Exercise: Once you have reviewed the listing below, restate it word for word.

Data provided:

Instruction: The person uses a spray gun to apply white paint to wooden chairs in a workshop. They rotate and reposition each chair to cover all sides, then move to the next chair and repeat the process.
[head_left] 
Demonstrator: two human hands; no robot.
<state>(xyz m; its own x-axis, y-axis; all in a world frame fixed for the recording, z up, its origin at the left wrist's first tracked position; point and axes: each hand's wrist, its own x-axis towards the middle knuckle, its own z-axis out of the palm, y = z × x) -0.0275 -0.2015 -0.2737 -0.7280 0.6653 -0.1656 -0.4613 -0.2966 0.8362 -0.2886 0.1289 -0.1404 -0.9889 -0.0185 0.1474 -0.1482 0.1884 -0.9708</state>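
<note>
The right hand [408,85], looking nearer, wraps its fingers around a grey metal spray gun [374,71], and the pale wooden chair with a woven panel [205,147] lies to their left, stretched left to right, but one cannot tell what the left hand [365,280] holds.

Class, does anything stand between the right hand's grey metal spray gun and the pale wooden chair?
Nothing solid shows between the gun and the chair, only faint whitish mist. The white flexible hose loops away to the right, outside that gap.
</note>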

Answer for this exercise:
Instruction: The person uses a spray gun to apply white paint to wooden chairs in a workshop. They rotate and reposition each chair to cover all sides, then move to the next chair and repeat the process.
[head_left] 
Demonstrator: two human hands; no robot.
<state>(xyz m; its own x-axis, y-axis; all in a world frame fixed for the recording, z up, its origin at the left wrist's first tracked position; point and axes: each hand's wrist, its own x-axis towards the middle knuckle, its own z-axis out of the palm, y = z × x) -0.0275 -0.2015 -0.2737 -0.7280 0.6653 -0.1656 -0.4613 -0.2966 0.8362 -0.2886 0.1289 -0.1404 -0.9889 -0.0185 0.1474 -0.1482 0.1884 -0.9708</state>
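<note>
The right hand [408,85], looking nearer, wraps its fingers around a grey metal spray gun [374,71], and the pale wooden chair with a woven panel [205,147] lies to their left, stretched left to right, but one cannot tell what the left hand [365,280] holds.

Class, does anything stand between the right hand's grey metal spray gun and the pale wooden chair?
Nothing solid shows between the gun and the chair, only faint whitish mist. The white flexible hose loops away to the right, outside that gap.
</note>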

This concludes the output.